Bem, sabemos que o Logos, a razão conjurada pela cultura ocidental se impôs por meio de  sua economia técnica, a economia fonética que deu origem a essa escrita que utilizamos, escrita que separa imagem da fala. A hegemonia do Logos, ou o logocentrismo, como queiram chamar, é a base  para o contínuo distanciamento de outras formas de pensar, que não sejam interditas pela razão.  Ora, ninguém aqui está desvalorizando o Logos, até porque este texto se escreve a partir dele. O  problema é sua hegemonia e a interdição oriunda disto. Interdição que justificou por séculos a  tomada de poder pelas instituições disciplinares e soberanas. A Igreja e o Estado foram  responsáveis, na lógica da propriedade privada, por disciplinar o pensamento, apaziguando-o à  força de todas as suas formas de dissidência, que tinham no corpo sua vazão própria. Não à toa o  processo civilizador da idade média perseguiu e assassinou tantos corpos, tidos como pagãos. Suas  formas de pensamento, suas vidências, eram tidas como bruxaria. Séculos depois isso se  manifestaria no processo de colonização de Abya Yala. A interdição sobre a multiplicidade de  pensamentos e cosmovisões ali presentes se deu com a violência religiosa da igreja católica e a  violência política da monarquia.

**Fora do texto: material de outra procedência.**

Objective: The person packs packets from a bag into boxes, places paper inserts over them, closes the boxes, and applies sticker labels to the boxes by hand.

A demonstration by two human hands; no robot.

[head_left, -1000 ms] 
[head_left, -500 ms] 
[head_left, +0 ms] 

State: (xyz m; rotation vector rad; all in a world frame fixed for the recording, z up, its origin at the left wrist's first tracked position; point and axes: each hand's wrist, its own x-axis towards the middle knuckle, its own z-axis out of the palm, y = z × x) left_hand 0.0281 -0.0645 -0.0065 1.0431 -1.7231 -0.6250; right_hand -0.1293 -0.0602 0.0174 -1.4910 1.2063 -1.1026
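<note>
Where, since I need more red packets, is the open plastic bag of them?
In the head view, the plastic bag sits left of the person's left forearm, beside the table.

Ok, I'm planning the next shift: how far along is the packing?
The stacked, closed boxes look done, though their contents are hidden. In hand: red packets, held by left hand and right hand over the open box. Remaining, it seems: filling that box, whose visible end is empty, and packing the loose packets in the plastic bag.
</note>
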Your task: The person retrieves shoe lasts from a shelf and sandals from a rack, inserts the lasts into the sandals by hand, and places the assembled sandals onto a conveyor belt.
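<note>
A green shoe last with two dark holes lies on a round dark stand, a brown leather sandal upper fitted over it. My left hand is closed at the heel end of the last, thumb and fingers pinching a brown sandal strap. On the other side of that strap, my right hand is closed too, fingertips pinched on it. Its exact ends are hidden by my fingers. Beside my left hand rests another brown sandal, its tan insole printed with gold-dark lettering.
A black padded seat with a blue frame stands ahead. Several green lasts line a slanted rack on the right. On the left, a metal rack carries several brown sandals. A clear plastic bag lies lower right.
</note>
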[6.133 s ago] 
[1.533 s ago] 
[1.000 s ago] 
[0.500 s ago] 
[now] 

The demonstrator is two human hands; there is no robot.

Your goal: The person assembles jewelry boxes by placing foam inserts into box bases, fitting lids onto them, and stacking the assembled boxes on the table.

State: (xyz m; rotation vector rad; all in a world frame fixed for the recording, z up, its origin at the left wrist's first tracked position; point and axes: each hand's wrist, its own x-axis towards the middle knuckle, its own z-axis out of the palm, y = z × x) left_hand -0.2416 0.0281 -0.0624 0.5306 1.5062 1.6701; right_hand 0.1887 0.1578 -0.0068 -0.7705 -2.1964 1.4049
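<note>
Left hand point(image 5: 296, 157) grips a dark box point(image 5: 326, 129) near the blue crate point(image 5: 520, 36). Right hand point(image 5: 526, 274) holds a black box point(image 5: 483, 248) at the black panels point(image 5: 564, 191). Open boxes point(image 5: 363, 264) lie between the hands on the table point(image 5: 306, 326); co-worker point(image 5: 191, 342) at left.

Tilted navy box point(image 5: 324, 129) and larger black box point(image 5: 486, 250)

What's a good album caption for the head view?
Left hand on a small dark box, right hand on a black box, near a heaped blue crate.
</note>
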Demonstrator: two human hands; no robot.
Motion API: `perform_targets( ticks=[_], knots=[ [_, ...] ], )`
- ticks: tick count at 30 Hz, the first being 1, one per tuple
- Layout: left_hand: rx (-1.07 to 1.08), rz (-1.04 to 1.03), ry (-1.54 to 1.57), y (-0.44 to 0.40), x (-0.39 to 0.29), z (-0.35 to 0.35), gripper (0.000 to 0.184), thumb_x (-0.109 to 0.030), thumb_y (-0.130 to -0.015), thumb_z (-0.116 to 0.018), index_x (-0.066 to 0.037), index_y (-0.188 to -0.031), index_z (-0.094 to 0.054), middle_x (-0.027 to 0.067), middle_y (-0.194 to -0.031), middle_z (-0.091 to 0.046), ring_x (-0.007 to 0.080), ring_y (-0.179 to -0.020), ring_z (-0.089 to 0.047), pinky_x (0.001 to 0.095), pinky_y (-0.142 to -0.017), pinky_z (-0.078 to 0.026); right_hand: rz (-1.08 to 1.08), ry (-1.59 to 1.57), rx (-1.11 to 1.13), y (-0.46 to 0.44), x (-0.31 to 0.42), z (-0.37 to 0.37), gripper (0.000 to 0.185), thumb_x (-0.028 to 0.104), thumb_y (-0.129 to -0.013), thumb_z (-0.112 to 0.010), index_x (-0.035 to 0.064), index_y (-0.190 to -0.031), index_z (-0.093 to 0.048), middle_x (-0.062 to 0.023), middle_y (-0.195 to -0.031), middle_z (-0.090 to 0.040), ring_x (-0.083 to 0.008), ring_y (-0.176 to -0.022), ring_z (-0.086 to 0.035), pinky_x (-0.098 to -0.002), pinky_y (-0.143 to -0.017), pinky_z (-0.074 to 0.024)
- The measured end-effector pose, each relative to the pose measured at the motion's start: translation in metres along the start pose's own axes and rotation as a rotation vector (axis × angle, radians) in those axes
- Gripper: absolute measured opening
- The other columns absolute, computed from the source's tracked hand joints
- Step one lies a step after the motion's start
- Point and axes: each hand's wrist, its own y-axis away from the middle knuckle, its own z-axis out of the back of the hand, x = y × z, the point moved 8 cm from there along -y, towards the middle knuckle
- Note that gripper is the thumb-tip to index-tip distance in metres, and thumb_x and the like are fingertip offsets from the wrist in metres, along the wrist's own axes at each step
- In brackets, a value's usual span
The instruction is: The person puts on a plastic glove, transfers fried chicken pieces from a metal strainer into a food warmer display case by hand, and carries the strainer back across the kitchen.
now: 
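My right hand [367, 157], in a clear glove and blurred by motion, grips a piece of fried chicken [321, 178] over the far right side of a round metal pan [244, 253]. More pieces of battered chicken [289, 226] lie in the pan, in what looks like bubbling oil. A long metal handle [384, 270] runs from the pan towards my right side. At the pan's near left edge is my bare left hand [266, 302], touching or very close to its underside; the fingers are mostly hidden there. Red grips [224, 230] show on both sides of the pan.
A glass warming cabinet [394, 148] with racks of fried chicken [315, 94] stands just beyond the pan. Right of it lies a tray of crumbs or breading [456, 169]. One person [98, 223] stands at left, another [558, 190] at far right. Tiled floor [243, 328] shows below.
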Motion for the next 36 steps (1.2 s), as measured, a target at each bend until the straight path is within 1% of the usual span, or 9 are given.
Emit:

Para algumas cosmovisões indígenas realidade e sonho não são experiências apartadas, mas  que se contaminam umas das outras. Como explicar formas de pensamento, então, dissonantes às  formas logocêntricas perpetuadas pelas sociedades disciplinares? Quando vejo essas imagens,  quando vejo vir um acontecimento indizível em forma de linguagem verbal, cujo sentido depende  do logos ocidental, lembro-me de que há instâncias do meu pensamento ainda não doutrinadas. É na  brincadeira, portanto, que outros pensamentos emergem, deslocando-me das zonas cheias de certeza  estabelecidas pelo conhecimento científico. Quando desse pensamento há vazão, danço. Danço  como se tivesse dançado por séculos, danço como se pudesse vingar meus ancestrais diante de tanta  violência histórica, danço por aqueles que não conheço e estão por vir, danço o absurdo de pensar,  de estar viva, danço coisas que não conheço. A metáfora de um pensamento sem razão é a matéria  da imprevisibilidade de um acontecimento, ali mesmo onde nos conhecemos e as coincidências se  dão.